Synthetic Dataset Generation + CAD Parts Detection

Client An AI agents company for industrial CAD workflows Year 2025

An AI company building agents for industrial CAD workflows needed to detect and localize specific parts in CAD software screenshots — but had no training data. We built the entire pipeline: procedural 3D model generation, synthetic dataset creation, and YOLO model training.

The Challenge

The client's AI agents need to identify specific CAD parts and localize sub-parts in screen captures of CAD authoring software. The fundamental challenge: no real training data exists. The client could not provide a meaningful dataset of annotated CAD screenshots. Without training data, they could not build the detection model their agents depend on.

What We Built

An end-to-end pipeline from synthetic data generation to trained AI model:

1. Procedural 3D model creation — parametric models in Houdini/Blender for 5 part classes, with plausible parameter distributions and inter-dependencies between features.
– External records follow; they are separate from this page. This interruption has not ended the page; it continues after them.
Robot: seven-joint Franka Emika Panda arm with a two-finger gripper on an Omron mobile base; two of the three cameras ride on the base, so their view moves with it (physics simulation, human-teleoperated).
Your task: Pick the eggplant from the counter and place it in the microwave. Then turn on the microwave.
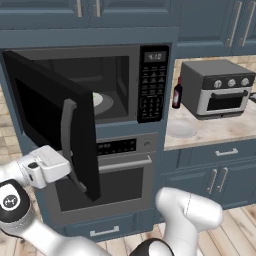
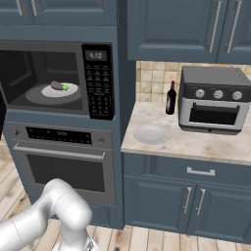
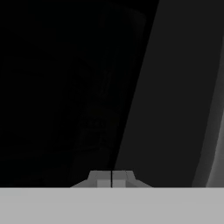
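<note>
The eggplant (image 2: 59, 86), small and dark purple with a green cap, lies on the white turntable inside the black microwave (image 2: 98, 81). The microwave's glass door (image 1: 45, 115) hangs swung out to the left, its grey vertical handle (image 1: 67, 135) facing me. My gripper (image 1: 70, 170) sits low at the door's outer face, just beside the handle's lower end. In the hand view the gripper (image 3: 112, 178) is shut with nothing between the tips, close against the dark door panel. The keypad (image 1: 152, 82) sits on the microwave's right side.
A steel wall oven (image 2: 63, 162) sits under the microwave. On the beige counter (image 2: 206, 142) to the right stand a white plate (image 2: 151, 133), a dark red bottle (image 2: 170, 98) and a grey toaster oven (image 2: 215, 100). Blue-grey cabinets hang above.
</note>
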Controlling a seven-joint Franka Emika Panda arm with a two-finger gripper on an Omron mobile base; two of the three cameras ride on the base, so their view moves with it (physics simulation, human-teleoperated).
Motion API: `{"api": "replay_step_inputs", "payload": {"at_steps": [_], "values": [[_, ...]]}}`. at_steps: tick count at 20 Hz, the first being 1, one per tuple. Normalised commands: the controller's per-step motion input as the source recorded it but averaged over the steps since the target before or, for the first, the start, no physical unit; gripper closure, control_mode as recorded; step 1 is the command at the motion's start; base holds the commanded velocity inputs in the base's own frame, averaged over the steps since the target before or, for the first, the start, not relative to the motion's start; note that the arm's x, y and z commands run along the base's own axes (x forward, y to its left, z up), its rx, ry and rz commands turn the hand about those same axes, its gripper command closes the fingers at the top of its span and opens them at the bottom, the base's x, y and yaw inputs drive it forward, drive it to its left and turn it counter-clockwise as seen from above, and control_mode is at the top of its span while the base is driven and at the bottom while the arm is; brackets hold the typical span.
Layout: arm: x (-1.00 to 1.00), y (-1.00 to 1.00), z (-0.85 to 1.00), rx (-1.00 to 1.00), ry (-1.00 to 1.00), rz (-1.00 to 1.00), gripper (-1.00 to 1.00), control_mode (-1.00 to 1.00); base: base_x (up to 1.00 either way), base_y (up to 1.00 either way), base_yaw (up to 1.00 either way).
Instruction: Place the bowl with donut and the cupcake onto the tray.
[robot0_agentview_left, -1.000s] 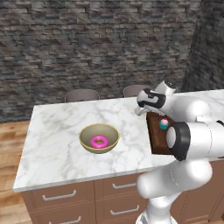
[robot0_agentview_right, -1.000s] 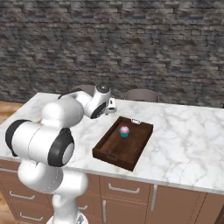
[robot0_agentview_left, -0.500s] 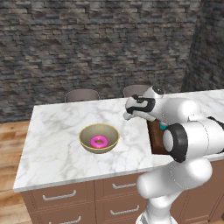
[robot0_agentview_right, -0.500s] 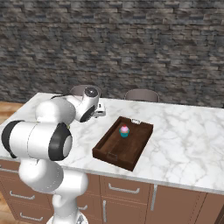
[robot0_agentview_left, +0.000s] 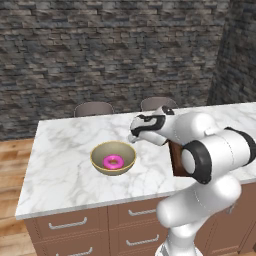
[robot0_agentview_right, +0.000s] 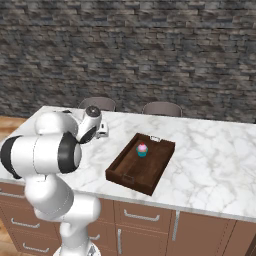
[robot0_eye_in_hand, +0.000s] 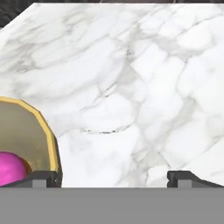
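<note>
The tan bowl (robot0_agentview_left: 123, 152) sits on the marble counter left of centre with the pink donut (robot0_agentview_left: 113, 162) inside it. My gripper (robot0_agentview_left: 133, 138) hovers just right of the bowl's far rim, open with nothing between its fingers. In the hand view the bowl (robot0_eye_in_hand: 24, 131) and donut (robot0_eye_in_hand: 10, 168) lie at the lower left, beside my left fingertip (robot0_eye_in_hand: 41, 177). The dark brown tray (robot0_agentview_right: 131, 169) lies to the right, and the teal-wrapped cupcake (robot0_agentview_right: 142, 149) stands upright in it. My own arm partly hides the tray (robot0_agentview_left: 176, 159) in the left base view.
Behind the counter stand two grey chair backs (robot0_agentview_left: 94, 108) (robot0_agentview_left: 157, 103), in front of a stone wall. Bare marble (robot0_agentview_left: 65, 150) stretches left of the bowl and right of the tray (robot0_agentview_right: 215, 150). Drawers run under the counter's front edge.
The arm has swung left from above the tray to the bowl's right side and dropped lower. Cupcake, tray and bowl have stayed put.
</note>
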Motion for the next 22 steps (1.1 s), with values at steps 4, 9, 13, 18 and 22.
{"api": "replay_step_inputs", "payload": {"at_steps": [4,9,13,18,22], "values": [[0.0,0.45,-0.43,0.03,0.06,0.0,-1.0,-1.0,0.0,0.0,0.0],[0.0,0.37,-0.47,0.02,0.07,0.0,-1.0,-1.0,0.0,0.0,0.0],[0.0,0.3,-0.36,0.02,0.05,0.0,-1.0,-1.0,0.0,0.0,0.0],[0.0,0.39,-0.16,0.0,0.03,0.0,1.0,-1.0,0.0,0.0,0.0],[0.0,0.38,-0.03,0.01,0.0,0.0,1.0,-1.0,0.0,0.0,0.0]]}}
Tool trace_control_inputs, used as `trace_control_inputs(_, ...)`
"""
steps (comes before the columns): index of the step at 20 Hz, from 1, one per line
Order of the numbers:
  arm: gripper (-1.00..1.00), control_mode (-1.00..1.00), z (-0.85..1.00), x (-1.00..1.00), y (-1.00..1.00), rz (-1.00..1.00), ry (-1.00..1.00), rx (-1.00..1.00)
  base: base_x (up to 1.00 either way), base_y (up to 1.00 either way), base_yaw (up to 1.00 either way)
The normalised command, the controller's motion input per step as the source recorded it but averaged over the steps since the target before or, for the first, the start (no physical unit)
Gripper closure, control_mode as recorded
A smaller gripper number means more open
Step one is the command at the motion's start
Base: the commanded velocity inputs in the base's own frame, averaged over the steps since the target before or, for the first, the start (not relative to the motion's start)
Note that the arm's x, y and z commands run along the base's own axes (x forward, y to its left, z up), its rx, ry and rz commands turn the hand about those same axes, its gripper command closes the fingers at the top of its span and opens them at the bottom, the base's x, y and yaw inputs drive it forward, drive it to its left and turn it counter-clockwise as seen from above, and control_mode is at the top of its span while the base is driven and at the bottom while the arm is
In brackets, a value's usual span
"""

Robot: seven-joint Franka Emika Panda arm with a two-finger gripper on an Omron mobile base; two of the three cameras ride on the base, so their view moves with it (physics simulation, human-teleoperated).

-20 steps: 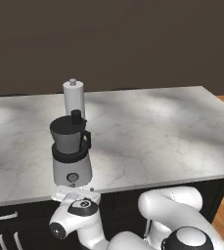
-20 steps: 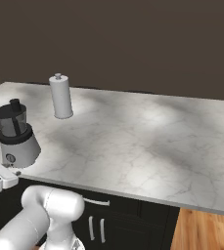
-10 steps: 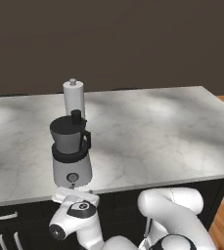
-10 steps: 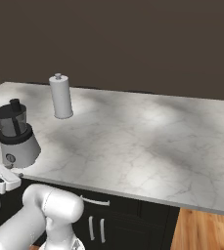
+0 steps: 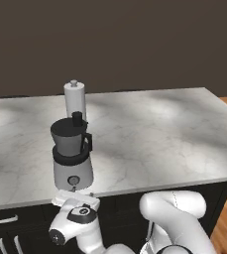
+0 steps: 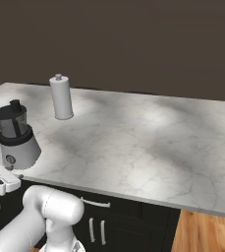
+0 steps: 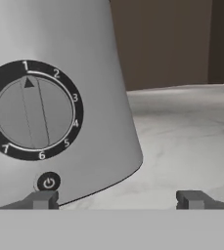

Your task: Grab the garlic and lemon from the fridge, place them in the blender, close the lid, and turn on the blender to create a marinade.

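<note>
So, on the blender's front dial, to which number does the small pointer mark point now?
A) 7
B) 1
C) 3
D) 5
B: in the hand view the small dark triangle on the dial of the blender sits directly under the number 1 at the top of the ring, far from 3, 5 and 7.
</note>
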Motion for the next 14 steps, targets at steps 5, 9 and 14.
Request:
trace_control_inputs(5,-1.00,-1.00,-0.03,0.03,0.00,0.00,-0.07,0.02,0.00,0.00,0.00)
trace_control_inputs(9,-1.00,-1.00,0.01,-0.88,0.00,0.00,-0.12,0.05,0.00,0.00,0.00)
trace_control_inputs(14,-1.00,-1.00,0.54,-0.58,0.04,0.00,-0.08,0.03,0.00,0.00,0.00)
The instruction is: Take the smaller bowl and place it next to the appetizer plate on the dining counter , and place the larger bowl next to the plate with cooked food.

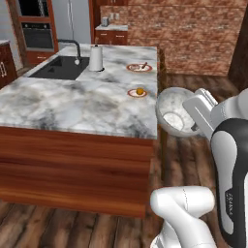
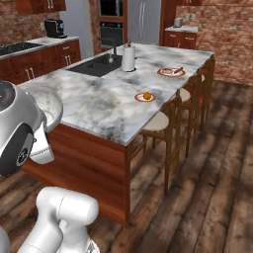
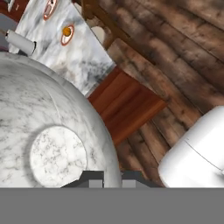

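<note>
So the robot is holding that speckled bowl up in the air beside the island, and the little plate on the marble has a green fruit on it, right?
Nearly. The food on the appetizer plate is orange, not green, as the left base view shows. The rest holds: the gripper has the smaller bowl raised beside the dining counter.

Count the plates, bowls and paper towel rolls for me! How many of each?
Plates: 2 (appetizer plate, plate with cooked food)
Bowls: 1 (smaller bowl, held by the gripper)
Paper towel rolls: 1 (paper towel roll)
Total: 4
</note>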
2. Non-photorealistic rendering — models rendered to look like CAD software displays (stylized, not photorealistic), with correct camera parameters and automatic ground truth annotations for every frame.

3. Image compositing — models composited onto realistic CAD software screen backgrounds to maximize domain realism.

4. YOLO model training — object detection model for class identification (5 classes) and a modified YOLO variant for sub-part localization with bounding boxes and interest point coordinates.

  • Procedural 3D model generation for 5 part classes (~10K models per class)
  • Non-photorealistic CAD-style rendering with automatic ground truth annotations
  • Compositing onto realistic CAD software screen backgrounds
  • YOLO object detection for class identification
  • Modified YOLO variant for sub-part localization with keypoint coordinates
  • Complete retrainable pipeline delivered (not just the model)
The Result

The pipeline achieved 90%+ mAP at IoU > 0.5 for both parts and sub-parts detection. The system runs fully offline — containerized with CUDA GPU, no internet required. The complete training pipeline was delivered so the client can retrain on new data independently.